Here is what I thought I knew of the rhythm. A beautiful yet oversimplified story:
First you live in the darkness of negative emotions. Then you are transformed by personal experience and understanding. Finally, you live again, the rest of your life spent under the immortal light of love.
Feelings unfurled within me like butterfly wings in a cocoon.
I loved people and their souls, present or distant, fictional or real. I loved things that people created: books and movies, food and songs.
I loved that the sky took on a new configuration of color every time the sun came up— a more prolific inventor than any human could hope to be, doing so even without the guiding aid of consciousness.
I loved, regardless of time, space, and being.
I loved and I loved and I loved.
I hoped my loneliness had been put away for good, but it was more like an instrument, resting in its case between uses.
Soon returned the wistful song.
I began to cast my solitude as a noble act. I was brave for enduring the loneliness. Full of love in a way that could never quite translate into language or action.
Bearing the weight of my own still silence, I was dramatic. I was tragic. A statue stuck in place but secretly cursed with life.
Confession embarrassed me. Connections slipped through my hands.
I let it all pool behind the dam of myself, redirecting its energy into engagement with my own or another’s art.
This all felt like doing the world a big favor. As if my own heart were an apocalypse. As though the sky would fall into the gravity of my feeling if I did not withhold its enormity from view.
That notion is self-centered and absurd, of course, but I hope it isn’t totally alien to anything you yourself have felt.
Something is knocking on the elaborately locked doors inside us all, right? Doors for which we may not even have the key.
I found something though.
Randomly, I picked up an old, water-damaged copy of Paulo Coelho’s novel By the River Piedra I Sat Down and Wept for fifty cents. A book I’d never heard of by an author I hadn’t previously read.
I’m only 40 pages through it right now but I stopped to write this letter. 30 pages in, the main character thinks to herself, “I wish I didn’t have to control my heart.”
Then there is this wonderful passage:
Love is much like a dam: if you allow a tiny crack to form through which only a trickle of water can pass, that trickle will quickly bring down the whole structure, and soon no one will be able to control the force of the current. For when the walls come down, then love takes over, and it no longer matters what is possible or impossible; it doesn’t even matter whether we can keep the loved one at our side. To love is to lose control.
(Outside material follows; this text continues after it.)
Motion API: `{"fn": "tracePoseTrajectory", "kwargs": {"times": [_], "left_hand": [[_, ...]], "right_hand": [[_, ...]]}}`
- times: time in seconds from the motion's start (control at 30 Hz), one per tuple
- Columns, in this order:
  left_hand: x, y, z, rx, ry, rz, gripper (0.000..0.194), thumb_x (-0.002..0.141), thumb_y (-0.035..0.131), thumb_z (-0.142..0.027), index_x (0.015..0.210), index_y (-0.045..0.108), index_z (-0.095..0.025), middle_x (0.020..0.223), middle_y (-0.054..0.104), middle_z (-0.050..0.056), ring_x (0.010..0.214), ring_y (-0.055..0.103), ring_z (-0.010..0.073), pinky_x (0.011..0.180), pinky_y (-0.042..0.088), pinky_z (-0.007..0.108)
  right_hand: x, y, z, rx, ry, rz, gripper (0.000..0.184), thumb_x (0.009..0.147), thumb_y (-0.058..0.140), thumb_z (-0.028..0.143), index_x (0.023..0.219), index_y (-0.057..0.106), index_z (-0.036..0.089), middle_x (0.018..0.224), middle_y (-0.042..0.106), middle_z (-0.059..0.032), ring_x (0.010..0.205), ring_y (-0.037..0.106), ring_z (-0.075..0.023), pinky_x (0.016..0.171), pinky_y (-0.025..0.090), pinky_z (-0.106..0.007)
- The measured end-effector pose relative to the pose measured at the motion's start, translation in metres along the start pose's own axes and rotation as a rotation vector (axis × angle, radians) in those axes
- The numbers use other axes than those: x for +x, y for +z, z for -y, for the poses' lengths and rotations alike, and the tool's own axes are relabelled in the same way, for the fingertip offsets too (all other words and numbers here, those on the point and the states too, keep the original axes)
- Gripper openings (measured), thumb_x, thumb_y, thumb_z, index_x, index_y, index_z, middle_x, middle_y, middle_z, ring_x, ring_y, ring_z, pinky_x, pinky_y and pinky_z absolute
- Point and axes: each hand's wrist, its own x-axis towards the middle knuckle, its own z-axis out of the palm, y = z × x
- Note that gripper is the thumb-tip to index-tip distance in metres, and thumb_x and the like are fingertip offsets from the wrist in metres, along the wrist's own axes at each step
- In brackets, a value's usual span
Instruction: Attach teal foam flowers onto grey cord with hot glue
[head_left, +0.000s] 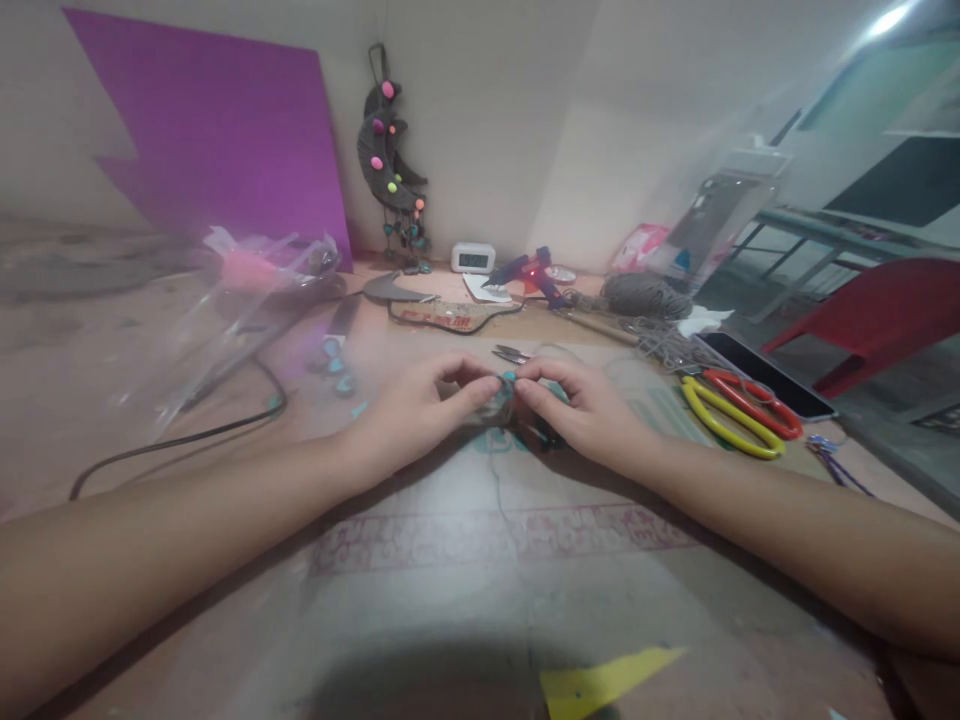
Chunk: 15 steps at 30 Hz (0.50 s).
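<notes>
My left hand (431, 400) and my right hand (589, 408) meet at the middle of the table, thumbs and forefingers pinched close together. Between the fingertips is a small teal piece (509, 378) with grey yarn about it; its exact shape is mostly hidden. Below the hands a thin grey strand (496, 485) trails over the tabletop. Just beyond the fingers lie small metal snips (512, 354). Several teal pieces (335, 368) rest left of my left hand.
At the back stand a white digital clock (473, 258) and a glue gun (534, 277) with a red light. To the right are grey yarn (646, 297), scissors (731, 415) with yellow and red handles, and a phone (757, 372). A black cable (187, 440) crosses the left side.
</notes>
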Motion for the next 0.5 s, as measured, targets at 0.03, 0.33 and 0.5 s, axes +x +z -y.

Love is a large secret to keep. We discipline ourselves into keeping it hidden.
Maybe it feels misguided to focus on love in the midst of individual or collective human suffering. Maybe love is too fleeting to be worth expressing at all.
Maybe what we thought was love was not in fact love. Maybe we still don’t know if we know what love is.
Why love a sunrise when the sun rises every day? Why love a person who may not want to or be able to love you in return? Why love a life that tirelessly wounds you without warning? Why risk that ultimate loss of control? Why?
My answer today is because you cannot outsmart your life.
Life will call you, again and again, to its rhythm. There is no limit to newness, no shortage of passages in, out, around, and through any feeling.
When I try to outrun love or disregard my own life, even by hiding under cover of negativity, I am caught.
As I insist upon self-isolation, love jumps out at me from the pages of a novel, sneaks in through the back door of my memory.
But loneliness and shame have always been lousy assassins. My beating heart and I laugh in their faces as we watch the rising sun.
Here is what I think I know now of the rhythm. No less beautiful or simple than before:
First you live in the darkness of negative emotions. Then you are transformed by personal experience and understanding. Finally, you live again, the rest of your life spent under the immortal light of love.
Then you are transformed again. Then you live in the darkness again. Then you find yourself grasping at light.
You’re transformed. You understand. You’re transformed. You have a new question. You’re transformed. You understand. You always have.
The rest of your life spent under the immortal light of love.